* **What the exercise asks**
Using only the entries below, output the lines starting at the one containing "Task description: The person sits" and ending at the one containing "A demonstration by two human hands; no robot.", exactly and inclusive of both, omitting the pictures.
==== Information
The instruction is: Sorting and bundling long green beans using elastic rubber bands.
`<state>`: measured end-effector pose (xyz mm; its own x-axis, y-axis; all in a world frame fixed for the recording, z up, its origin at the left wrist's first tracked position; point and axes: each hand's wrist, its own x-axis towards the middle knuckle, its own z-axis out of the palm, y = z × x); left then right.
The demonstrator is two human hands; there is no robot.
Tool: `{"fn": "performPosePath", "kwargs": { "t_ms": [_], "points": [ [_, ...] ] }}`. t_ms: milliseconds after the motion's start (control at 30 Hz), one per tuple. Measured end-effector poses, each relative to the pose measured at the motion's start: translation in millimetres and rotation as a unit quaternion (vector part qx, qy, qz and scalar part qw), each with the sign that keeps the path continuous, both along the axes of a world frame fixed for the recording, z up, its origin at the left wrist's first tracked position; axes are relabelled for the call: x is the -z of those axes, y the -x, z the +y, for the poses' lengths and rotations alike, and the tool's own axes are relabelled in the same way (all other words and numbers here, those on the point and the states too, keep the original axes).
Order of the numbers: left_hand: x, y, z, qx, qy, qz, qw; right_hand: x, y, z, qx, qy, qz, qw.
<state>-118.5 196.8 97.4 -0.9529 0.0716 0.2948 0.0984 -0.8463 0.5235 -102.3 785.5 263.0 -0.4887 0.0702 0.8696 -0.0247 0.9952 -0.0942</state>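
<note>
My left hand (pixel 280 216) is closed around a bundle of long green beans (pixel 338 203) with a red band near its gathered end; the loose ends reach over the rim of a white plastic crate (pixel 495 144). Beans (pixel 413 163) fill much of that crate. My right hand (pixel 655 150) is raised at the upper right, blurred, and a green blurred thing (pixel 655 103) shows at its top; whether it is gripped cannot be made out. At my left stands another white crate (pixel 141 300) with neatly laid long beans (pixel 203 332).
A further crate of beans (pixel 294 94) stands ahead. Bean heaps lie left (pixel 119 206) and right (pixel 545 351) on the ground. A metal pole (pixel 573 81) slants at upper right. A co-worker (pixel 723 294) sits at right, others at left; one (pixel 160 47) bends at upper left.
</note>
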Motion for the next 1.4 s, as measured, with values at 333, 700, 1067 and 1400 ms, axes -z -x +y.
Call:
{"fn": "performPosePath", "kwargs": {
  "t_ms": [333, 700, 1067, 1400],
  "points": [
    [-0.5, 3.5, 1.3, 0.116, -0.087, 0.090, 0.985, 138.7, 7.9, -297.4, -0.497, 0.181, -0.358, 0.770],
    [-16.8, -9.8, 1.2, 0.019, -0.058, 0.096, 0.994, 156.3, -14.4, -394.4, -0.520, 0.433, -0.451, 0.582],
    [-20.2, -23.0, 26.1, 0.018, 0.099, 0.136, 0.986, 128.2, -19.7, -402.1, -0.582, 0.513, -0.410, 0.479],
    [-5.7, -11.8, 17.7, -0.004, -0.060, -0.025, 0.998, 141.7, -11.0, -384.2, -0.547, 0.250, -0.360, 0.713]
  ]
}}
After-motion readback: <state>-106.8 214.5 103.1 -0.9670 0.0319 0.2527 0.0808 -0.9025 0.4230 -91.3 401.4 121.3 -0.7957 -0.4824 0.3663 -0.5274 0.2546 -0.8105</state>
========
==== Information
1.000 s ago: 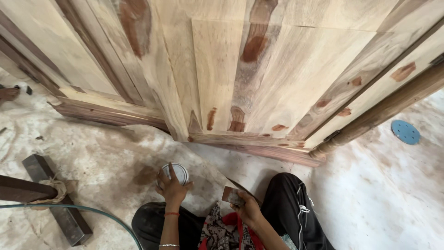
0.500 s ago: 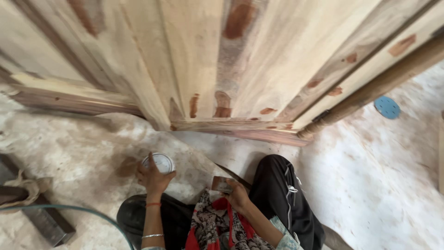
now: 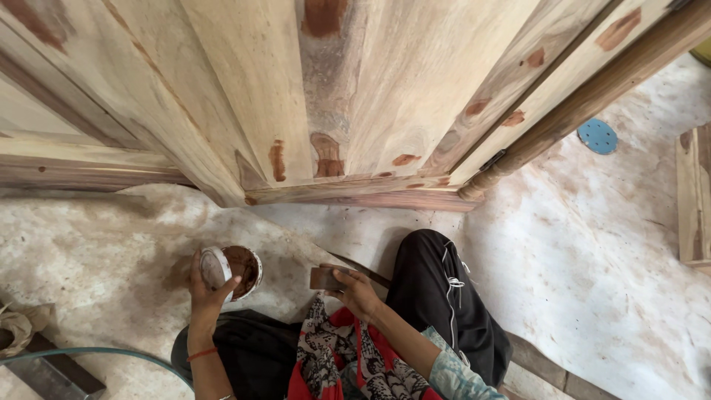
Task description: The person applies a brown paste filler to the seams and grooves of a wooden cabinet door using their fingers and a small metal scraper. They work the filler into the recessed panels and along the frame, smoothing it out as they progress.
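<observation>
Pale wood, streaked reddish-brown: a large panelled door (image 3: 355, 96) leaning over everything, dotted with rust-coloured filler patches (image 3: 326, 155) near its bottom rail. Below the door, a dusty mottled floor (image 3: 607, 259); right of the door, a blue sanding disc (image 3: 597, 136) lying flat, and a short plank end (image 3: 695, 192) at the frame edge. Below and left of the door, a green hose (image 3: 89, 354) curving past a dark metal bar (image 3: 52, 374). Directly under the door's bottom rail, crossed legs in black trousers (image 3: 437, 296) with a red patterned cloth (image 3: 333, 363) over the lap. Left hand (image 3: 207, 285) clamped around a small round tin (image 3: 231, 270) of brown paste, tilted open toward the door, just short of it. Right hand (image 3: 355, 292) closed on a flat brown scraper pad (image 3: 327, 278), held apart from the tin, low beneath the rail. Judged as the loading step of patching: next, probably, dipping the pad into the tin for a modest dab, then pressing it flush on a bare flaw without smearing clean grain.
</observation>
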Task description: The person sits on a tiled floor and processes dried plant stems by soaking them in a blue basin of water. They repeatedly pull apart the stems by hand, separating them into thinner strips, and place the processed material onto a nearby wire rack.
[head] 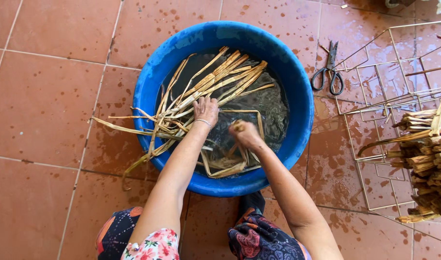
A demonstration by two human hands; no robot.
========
* **Answer for the task**
Task description: The person sits on a tiled floor and processes dried plant stems by soaking them in a blue basin of water. They repeatedly pull apart the stems by hand, separating them into thinner strips, and place the processed material onto a nearby wire rack.
[head] 
A demonstration by two human hands; no robot.

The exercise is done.